Gold and silver drifted lower in declining volume. On Tuesday, the day of tonight’s Commitment of Traders report, gold’s Comex turnover fell to 211,897 contracts, compared with more normal days of 300,000 to 450,000. When turnover drops like this, it often indicates downside exhaustion and precedes a technical rally.
Gold fell a further $12 from last Friday’s close to $1268 in early European trade this morning (Friday), and silver by 10 cents to $16.59.
These are holiday numbers, and probably reflect China’s annual Golden Week holidays, which are this week. Ironically, it is the one week that’s not golden for markets, removing the largest source of physical demand for gold for a whole week. This is likely to be a big part of the reason why precious metal trading has ground to a halt.
If this is the case, there could be a pick-up in physical demand next week. More importantly perhaps, is the Chinese 19th Party Congress, which commences on 18th October, after which plans for future development are likely to be confirmed and will proceed. This should lead to renewed demand for base metals, likely to be reflected in futures prices in the coming days. There is therefore a reasonable prospect of silver prices outpacing gold.
Part of the reason for precious metals being weak is a continuing dollar rally. The USD Index Future has risen 3.1% since 8 September, when gold topped out. Ms Yellen warned last week that USD interest rates may have to rise quicker than originally thought, and doubtless this has helped the dollar. It certainly gave sterling a boost when Mark Carney echoed her thoughts, though sterling has since declined on political turmoil, following the Conservative party conference.

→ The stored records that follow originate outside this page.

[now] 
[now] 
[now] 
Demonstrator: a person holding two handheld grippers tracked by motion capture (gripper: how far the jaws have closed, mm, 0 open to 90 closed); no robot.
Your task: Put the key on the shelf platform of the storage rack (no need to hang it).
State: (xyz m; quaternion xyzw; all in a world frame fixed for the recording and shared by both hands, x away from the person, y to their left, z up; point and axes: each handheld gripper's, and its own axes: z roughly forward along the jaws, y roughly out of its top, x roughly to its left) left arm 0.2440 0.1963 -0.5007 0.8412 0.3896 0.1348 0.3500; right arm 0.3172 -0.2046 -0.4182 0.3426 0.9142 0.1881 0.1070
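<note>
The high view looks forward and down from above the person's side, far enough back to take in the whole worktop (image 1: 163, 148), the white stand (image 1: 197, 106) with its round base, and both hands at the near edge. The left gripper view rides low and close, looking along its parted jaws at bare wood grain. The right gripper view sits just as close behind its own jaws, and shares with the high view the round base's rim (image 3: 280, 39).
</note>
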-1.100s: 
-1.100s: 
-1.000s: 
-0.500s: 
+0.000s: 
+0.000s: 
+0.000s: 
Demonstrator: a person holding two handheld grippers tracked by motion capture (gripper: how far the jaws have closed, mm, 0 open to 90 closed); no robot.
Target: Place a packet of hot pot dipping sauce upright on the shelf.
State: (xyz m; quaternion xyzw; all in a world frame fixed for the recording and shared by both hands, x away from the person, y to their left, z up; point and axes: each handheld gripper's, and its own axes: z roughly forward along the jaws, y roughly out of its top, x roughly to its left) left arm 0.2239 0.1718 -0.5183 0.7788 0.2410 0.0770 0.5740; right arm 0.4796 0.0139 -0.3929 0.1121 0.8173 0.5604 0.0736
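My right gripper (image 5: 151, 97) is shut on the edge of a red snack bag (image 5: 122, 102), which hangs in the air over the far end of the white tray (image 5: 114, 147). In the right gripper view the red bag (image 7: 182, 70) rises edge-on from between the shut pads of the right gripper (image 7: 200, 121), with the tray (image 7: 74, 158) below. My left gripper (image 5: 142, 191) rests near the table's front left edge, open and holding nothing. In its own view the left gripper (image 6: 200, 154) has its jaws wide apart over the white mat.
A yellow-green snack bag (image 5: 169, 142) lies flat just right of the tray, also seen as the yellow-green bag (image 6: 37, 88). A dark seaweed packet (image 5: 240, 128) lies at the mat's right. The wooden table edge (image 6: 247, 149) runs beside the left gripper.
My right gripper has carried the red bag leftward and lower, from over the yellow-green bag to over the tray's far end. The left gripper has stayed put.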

The dogs that have yet to bark in the night are the European and Japanese central banks, still stuck with negative interest rates. However, the minor weakness in these currencies is likely to be temporary, once the interest rate debate devolves their way.
Our next chart shows the effect of gold’s recent weakness in the four major currencies.
Gold measured in euros is now down 1% on the year, and in sterling up only 4%. It will be interesting to see whether these low prices stimulate public demand for physical metal.
Looking ahead, gold will have to adjust to a world of rising interest rates, particularly in the Eurozone and Japan. As I argue in this week’s Insight, it appears the world is already in a phase of credit expansion angled at non-financial businesses. The implication is that in real terms adjusted for rising price inflation interest rates will be at their most negative, and that central banks have already lost control over credit demand. These are the best conditions for gold, silver, and industrial commodities, because the purchasing power of unbacked state currencies will accelerate their decline.
The transition from today’s simplistic relationships, characterised by strong dollar equals weak gold, higher interest rates equals strong dollar, is bound to be muddled. But for those prepared to take a view, the outlook for gold and silver prices appear to be improving.